Where's the secrecy? There's literal court case about the Venezuelans sent to El Salvador. Where's the "refusal to acknowledge the person's fate or whereabouts"? They're in El Salvador or that Louisiana immigration detention center. But more importantly: where's the torture, where's the murder, where's the secret disposal of the bodies?

There's bad stuff going on here, but call a spade a spade, don't exaggerate it into a flame-throwing battle-axe.

the_gastropod

[flagged]

declan_roberts

"Disappeared"? Maybe I'm too old but this millennial podcast talk is really cringe to me.

This appears to be a map of people awaiting deportation.

unsnap_biceps

No, the map is of the folks that ended up in a detainment facility in a foreign country without being processed in the judicial system. The majority are in the Terrorism Confinement Center in Tecoluca, El Salvador.

People are calling it "Disappeared" because once the people are out of the United States, they're out of United States judicial jurisdiction and administrative jurisdiction. ICE will not arrange for family to communicate with the deported people, so in their eyes, the person has just disappeared and they can't communicate with them.

As a country, we're better than this. Deporting them back to their home country is great. Going up to a judge and getting a conviction if we want to jail them, great. Taking them off the street and putting them in a jail in a country they're not a citizen of without going in front of a judge? No. That's not right at all.

pas

deportation is a legal process, this is people getting snatched on the streets.

it did not start this month [1], ICE was always a big fucking void of basic civility, but that does not change the nature of these renditions.

people held at these facilities usually have a good chance of getting a habeas corpus hearing in front of a federal court after 6-12 months.

the federal courts are completely aware that the Immigration Courts (part of DoJ) are extremely backlogged. (which is ... a funding issue of course. which is again a direct consequence of how Congress views people.)

since these detention facilities are run for-profit it makes sense for ICE to prioritize dealing with cases that the courts "highlight".
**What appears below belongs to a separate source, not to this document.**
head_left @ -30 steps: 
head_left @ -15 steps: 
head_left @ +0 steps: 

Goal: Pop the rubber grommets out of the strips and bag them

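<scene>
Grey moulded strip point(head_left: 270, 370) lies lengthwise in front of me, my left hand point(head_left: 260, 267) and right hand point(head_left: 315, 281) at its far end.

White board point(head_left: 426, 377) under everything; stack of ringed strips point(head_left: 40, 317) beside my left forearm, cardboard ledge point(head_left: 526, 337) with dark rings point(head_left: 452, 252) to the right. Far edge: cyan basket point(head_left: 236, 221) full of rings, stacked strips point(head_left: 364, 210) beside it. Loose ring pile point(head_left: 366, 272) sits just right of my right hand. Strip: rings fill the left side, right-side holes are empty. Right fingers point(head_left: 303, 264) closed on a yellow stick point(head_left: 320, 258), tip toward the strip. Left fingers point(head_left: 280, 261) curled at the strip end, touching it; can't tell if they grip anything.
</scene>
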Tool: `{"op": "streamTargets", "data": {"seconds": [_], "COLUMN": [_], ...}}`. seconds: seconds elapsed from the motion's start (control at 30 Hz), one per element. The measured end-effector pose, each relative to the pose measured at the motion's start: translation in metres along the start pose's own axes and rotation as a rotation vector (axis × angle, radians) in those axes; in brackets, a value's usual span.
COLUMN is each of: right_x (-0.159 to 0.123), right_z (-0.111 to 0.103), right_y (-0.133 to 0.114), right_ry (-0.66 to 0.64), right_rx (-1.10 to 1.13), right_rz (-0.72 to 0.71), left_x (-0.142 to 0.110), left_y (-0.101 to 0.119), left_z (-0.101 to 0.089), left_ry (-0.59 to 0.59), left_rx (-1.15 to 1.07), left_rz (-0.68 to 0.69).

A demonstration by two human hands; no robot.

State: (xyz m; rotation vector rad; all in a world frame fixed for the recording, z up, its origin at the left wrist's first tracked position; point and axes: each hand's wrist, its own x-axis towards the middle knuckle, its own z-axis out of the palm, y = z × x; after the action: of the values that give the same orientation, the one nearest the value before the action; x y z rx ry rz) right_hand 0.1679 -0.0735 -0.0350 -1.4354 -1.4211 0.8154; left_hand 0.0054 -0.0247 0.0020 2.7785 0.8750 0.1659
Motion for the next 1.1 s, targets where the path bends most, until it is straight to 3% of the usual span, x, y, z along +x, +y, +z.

this makes "everyone" happy, ICE makes the numbers, the contractors are happy, what else could you wish for? [2]

[1] ICE/DHS in 2009 determined he's a citizen, then changed its position in 2016, and now claims that he never got citizenship because of a change of the constitution of El Salvador in 1983 ... https://www.nbcnews.com/news/latino/man-detained-ice-claims-...

[2] https://www.techdirt.com/2025/03/28/ice-arrested-and-detaine...

cratermoon

But "disappeared" is not a millennial term. It's been around at least since the Central American wars of the 1980s, mostly referring to events in El Salvador. Earlier references suggest it was used in the Northern Ireland in the 70s.

https://en.wikipedia.org/wiki/Enforced_disappearance

timeon

Sure 'deportation' is more fitting. As it was already in 1940s.

declan_roberts

Did history start and end for you in WWII?